Leave every picture out, and print the full listing again exactly.

--- Input data Enclosed Below ---

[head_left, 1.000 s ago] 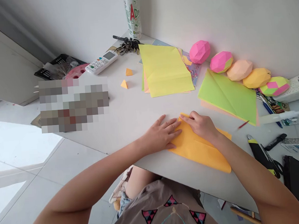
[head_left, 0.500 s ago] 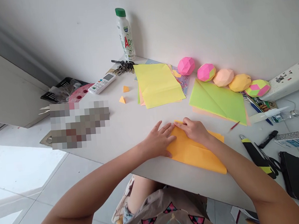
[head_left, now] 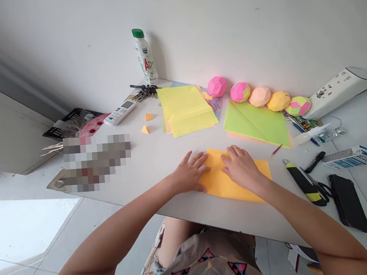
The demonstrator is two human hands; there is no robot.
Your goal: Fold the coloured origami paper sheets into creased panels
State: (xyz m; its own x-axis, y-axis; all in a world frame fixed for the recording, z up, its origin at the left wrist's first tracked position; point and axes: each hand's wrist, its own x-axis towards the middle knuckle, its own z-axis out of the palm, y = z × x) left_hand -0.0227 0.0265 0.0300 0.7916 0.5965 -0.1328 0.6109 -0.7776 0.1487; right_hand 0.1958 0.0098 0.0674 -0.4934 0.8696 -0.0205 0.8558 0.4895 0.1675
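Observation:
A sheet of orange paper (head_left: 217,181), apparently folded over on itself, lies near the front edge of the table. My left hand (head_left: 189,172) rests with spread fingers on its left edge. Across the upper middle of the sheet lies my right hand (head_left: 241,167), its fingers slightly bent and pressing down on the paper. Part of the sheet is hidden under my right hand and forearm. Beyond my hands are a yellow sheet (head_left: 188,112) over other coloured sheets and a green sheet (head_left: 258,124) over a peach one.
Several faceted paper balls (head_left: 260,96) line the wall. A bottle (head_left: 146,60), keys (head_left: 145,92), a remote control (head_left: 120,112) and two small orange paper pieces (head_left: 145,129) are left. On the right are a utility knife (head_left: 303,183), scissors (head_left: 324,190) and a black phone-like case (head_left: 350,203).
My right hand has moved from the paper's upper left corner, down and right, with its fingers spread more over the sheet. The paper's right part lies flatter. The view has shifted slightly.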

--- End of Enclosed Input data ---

**Problem solution**
[head_left, 1.000 s ago] 
[head_left, 0.500 s ago] 
[head_left, now] 
The demonstrator is two human hands; there is no robot.
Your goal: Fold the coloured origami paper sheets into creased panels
State: (xyz m; its own x-axis, y-axis; all in a world frame fixed for the recording, z up, its origin at the left wrist's first tracked position; point and axes: each hand's wrist, its own x-axis towards the middle knuckle, its own z-axis out of the palm, y = z × x) left_hand -0.0227 0.0265 0.0300 0.7916 0.5965 -0.1328 0.6109 -0.7776 0.1487; right_hand 0.1958 0.0098 0.0674 -0.4934 0.8696 -0.0205 0.8558 0.4895 0.1675
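Observation:
A sheet of orange paper (head_left: 217,181), apparently folded over on itself, lies near the front edge of the table. My left hand (head_left: 189,172) rests with spread fingers on its left edge. Across the upper middle of the sheet lies my right hand (head_left: 241,167), its fingers slightly bent and pressing down on the paper. Part of the sheet is hidden under my right hand and forearm. Beyond my hands are a yellow sheet (head_left: 188,112) over other coloured sheets and a green sheet (head_left: 258,124) over a peach one.
Several faceted paper balls (head_left: 260,96) line the wall. A bottle (head_left: 146,60), keys (head_left: 145,92), a remote control (head_left: 120,112) and two small orange paper pieces (head_left: 145,129) are left. On the right are a utility knife (head_left: 303,183), scissors (head_left: 324,190) and a black phone-like case (head_left: 350,203).
My right hand has moved from the paper's upper left corner, down and right, with its fingers spread more over the sheet. The paper's right part lies flatter. The view has shifted slightly.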

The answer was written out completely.